Je m'intéresse de près à cette créature meurtrière qu'est devenu l'État islamique au cours des derniers mois. Voici un groupe armé qui a poussé comme une pustule sur le nez de deux pays affaiblis par la guerre, soit la Syrie et l'Irak.

Un groupe armé qui a volé des millions de dollars dans les banques irakiennes et qui s'est monté un puissant arsenal militaire avec des tanks, des canons et de l'armement lourd dérobé à ses adversaires. Un groupe d'une cruauté sans nom qui tue et décapite les gens dans les villes conquises. Et qui menace maintenant de s'en prendre aux démocraties occidentales.

Pour l'instant, la participation du Canada se limitera aux frappes aériennes, au sein d'une coalition menée par les États-Unis. Mais c'est une question de temps avant que le Canada s'implique davantage, maintenant qu'il a le doigt coincé dans l'engrenage.

De toute manière, je m'énerve déjà. Pas de la participation canadienne, mais du discours ronflant qui l'accompagne.

Voyez, on simplifie déjà les choses. Ce sont les démocraties occidentales qui ripostent à la menace des fous d'Allah. Les bons contre les méchants, comme à Hollywood. Ça m'énerve.

•••

J'ai vu ça sur Vice News, un reportage fascinant sur les combattants de l'ÉI.

Une équipe de télé les a suivis pendant plusieurs semaines. On voit le groupe armé arriver dans les villes, combattre, lancer des bombes. Ils décapitent des gens, endoctrinent des foules...

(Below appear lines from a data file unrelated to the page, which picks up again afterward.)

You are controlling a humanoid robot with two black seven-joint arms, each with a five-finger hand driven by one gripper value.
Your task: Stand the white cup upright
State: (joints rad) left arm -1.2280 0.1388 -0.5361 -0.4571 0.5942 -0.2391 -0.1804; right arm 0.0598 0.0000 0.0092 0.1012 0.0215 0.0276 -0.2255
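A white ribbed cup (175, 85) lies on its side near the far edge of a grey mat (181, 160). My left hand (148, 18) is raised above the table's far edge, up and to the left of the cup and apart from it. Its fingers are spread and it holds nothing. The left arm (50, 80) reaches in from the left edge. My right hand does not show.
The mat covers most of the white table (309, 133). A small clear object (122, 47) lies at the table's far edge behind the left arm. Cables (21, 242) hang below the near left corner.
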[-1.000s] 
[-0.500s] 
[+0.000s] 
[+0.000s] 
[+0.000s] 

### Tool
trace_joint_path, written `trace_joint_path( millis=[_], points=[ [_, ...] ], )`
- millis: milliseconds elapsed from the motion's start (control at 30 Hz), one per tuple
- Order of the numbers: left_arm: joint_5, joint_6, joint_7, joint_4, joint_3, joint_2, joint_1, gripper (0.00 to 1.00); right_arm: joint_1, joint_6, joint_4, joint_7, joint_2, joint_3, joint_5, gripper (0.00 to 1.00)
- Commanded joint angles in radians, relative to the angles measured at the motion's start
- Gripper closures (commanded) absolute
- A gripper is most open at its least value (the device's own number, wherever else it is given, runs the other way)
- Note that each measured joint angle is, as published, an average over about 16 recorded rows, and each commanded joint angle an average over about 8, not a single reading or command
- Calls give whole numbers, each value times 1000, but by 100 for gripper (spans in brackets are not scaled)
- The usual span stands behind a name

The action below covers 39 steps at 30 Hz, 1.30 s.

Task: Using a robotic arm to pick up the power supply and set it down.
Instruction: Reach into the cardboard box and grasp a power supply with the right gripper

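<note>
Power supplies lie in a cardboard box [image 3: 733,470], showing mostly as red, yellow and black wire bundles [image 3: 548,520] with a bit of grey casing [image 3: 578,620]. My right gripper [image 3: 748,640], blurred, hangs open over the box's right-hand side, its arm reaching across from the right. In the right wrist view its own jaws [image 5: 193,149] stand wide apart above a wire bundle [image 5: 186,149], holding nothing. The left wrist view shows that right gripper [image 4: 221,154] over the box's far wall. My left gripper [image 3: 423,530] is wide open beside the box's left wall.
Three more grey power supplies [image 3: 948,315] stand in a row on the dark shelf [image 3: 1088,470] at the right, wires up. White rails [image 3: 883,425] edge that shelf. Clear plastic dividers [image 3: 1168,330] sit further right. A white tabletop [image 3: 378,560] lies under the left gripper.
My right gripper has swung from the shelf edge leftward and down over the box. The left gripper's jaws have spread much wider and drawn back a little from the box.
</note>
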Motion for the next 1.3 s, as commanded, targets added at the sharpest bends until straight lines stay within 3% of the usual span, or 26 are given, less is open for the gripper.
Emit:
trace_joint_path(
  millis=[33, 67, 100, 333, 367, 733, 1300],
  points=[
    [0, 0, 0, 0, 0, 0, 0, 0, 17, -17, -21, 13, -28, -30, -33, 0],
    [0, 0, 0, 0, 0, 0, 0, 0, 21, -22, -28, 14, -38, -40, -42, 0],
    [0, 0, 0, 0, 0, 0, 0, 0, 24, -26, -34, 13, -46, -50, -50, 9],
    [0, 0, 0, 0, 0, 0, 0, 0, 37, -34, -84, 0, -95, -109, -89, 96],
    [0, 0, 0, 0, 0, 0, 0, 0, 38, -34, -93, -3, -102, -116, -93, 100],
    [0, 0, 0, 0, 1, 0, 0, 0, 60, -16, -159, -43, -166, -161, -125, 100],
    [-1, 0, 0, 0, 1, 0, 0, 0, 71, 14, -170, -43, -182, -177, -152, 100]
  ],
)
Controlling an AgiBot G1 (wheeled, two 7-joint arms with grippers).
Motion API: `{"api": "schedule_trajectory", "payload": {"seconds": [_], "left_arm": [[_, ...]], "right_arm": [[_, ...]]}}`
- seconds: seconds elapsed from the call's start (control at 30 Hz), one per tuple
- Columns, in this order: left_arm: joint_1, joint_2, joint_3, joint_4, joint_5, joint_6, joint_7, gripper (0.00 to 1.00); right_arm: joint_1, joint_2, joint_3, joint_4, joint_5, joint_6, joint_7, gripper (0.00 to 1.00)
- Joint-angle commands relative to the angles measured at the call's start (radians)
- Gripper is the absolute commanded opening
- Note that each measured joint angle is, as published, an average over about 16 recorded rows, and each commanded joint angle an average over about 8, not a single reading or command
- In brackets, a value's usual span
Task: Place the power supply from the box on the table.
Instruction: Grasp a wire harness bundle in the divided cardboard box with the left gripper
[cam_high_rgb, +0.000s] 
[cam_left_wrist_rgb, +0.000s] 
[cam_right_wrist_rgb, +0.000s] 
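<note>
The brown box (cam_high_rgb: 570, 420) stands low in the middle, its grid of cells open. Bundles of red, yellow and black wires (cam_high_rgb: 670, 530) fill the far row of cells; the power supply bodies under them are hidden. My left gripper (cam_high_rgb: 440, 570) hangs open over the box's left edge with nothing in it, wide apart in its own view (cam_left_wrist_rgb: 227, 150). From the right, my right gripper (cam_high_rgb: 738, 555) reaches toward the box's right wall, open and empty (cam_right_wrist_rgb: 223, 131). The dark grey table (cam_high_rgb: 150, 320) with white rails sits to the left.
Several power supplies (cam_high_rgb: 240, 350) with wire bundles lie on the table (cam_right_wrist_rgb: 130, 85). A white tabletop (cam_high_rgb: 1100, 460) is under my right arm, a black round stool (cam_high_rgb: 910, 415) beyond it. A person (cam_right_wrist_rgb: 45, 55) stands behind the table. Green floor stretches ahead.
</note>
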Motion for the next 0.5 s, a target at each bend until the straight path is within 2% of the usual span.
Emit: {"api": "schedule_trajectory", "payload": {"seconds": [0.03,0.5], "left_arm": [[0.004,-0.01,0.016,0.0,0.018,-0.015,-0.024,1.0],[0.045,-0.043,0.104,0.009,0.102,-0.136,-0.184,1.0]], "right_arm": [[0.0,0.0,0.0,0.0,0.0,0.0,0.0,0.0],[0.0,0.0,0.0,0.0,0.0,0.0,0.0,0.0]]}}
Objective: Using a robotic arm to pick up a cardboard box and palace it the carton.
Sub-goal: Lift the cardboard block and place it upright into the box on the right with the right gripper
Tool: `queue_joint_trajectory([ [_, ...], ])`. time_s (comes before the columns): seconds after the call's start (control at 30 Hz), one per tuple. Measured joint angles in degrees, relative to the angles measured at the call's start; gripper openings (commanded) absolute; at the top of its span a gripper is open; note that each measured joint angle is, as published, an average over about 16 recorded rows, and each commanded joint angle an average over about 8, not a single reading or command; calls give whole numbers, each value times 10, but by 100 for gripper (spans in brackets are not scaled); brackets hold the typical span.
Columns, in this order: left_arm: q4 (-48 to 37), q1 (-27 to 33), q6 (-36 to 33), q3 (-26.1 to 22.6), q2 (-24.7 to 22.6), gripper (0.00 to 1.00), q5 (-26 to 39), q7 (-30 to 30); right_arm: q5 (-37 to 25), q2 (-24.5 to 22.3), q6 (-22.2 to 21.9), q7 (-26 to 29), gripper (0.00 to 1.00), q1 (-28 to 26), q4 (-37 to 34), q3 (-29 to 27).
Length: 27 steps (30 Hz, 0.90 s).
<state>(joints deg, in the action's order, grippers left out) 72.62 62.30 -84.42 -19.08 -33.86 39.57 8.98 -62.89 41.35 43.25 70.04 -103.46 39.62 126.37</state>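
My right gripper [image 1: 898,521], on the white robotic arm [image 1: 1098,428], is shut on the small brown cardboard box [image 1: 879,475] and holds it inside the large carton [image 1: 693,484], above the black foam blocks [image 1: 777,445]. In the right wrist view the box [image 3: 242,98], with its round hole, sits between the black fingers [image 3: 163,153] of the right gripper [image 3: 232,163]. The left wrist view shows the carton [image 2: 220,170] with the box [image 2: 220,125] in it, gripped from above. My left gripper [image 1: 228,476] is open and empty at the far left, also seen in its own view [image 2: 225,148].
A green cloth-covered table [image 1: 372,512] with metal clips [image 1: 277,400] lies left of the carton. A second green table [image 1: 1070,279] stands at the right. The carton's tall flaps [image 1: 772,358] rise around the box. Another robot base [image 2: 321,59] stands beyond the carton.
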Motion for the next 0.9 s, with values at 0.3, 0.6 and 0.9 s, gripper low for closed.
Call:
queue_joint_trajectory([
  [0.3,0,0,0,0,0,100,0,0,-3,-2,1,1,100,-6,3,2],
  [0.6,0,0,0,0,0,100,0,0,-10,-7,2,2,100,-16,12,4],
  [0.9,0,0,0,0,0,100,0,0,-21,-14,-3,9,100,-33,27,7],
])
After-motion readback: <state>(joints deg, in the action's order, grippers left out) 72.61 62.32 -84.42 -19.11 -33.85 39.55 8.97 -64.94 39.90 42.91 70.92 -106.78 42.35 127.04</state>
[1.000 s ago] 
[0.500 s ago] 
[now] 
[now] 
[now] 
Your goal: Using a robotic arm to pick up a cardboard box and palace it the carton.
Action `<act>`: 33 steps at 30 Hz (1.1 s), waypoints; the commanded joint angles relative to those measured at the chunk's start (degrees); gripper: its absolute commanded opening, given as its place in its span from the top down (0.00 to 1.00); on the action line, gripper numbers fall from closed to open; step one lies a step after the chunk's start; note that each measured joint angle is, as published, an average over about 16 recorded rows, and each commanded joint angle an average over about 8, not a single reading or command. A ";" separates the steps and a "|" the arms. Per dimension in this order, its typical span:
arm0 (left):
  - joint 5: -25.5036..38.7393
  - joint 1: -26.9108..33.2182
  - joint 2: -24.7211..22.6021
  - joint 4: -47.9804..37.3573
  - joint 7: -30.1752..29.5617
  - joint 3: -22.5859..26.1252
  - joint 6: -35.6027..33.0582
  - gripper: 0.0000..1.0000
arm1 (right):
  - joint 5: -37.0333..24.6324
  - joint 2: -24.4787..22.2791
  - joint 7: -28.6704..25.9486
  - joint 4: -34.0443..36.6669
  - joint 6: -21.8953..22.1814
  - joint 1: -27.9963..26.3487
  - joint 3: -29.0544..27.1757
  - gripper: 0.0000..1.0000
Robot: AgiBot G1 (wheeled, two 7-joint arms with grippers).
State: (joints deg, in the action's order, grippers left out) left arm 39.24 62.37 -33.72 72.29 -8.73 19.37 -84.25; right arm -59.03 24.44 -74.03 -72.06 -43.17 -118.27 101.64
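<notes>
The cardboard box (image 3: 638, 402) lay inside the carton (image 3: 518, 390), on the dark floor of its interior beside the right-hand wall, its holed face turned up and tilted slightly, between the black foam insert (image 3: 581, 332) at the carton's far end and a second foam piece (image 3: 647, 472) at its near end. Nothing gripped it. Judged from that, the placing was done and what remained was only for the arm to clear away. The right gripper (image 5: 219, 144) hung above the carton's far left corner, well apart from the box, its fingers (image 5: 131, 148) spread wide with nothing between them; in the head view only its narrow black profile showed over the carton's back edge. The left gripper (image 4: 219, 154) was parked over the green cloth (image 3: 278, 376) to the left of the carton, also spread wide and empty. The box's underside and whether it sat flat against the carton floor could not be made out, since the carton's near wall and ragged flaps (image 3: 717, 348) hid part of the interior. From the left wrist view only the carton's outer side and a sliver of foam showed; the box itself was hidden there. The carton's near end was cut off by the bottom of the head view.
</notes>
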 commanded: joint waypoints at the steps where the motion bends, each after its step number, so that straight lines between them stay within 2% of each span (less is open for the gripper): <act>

Y'a des enfants sur la ligne de front.

On les voit aussi dans leur quotidien. Quand ils se baignent dans un fleuve entre deux combats, par exemple.

Bref, un moment donné, ils sont deux combattants dans un camion, fait chaud, les deux gars attendent pour aller je ne sais plus trop où sur la ligne de front.

L'intervieweur demande à l'un des combattants s'il s'ennuie de sa famille.

« Non, lui répond en substance le gars. Ma famille, c'est le cadet de mes soucis. Ma priorité, c'est la lutte pour le califat islamique. Y'a plus rien d'autre qui compte », ajoute-t-il.

J'ai pensé : qu'est-ce qui pousse un père de famille à laisser femme et enfants pour aller massacrer du monde dans le désert ?

Certains vont dire que ce sont des fous d'Allah, ou des fous tout court. Je suis de ceux qui trouvent ça un peu court comme explication.

D'autres vont dire que l'Occident récolte ce qu'il a semé au Moyen-Orient, là où il a armé des rebelles, maintenu des dictatures...

Tout cela pour mieux soutirer les ressources naturelles du pays.

Et là, déjà, j'ai l'impression qu'on se rapproche un peu plus d'une explication.

•••

De notre point de vue d'Occidentaux, on s'étonne de la barbarie dont sont capables les membres d'un groupe radical comme l'État islamique. Ça me rappelle la réaction de stupeur indignée qui avait suivi les attentats du 11 septembre. Les gens ici disaient : c'est quoi leur problème, à ces fous furieux ?

Ben justement, sont pas fous furieux pour rien.

On vit dans notre cocon ici. Le vendredi soir, notre principale préoccupation, c'est de s'ouvrir une bonne bière et de décider si on mange des restes ou si on se commande une pizza pour souper.

On est gras dur et si quelqu'un vous offrait 400 $ par mois pour aller combattre dans les rangs de l'État islamique, vous l'enverriez promener. T'es-tu malade ?

Il se trouve que là-bas, il ne manque pas de monde prêt à abandonner le peu qu'ils ont pour combattre au sein d'un groupe armé qui a les moyens de les payer 400 $ par mois.

C'est tentant de les traiter de fous. Mais je me garde toujours une petite gêne. Ils n'ont surtout plus rien à perdre. Et j'ai l'impression qu'on a une part de responsabilité là-dedans.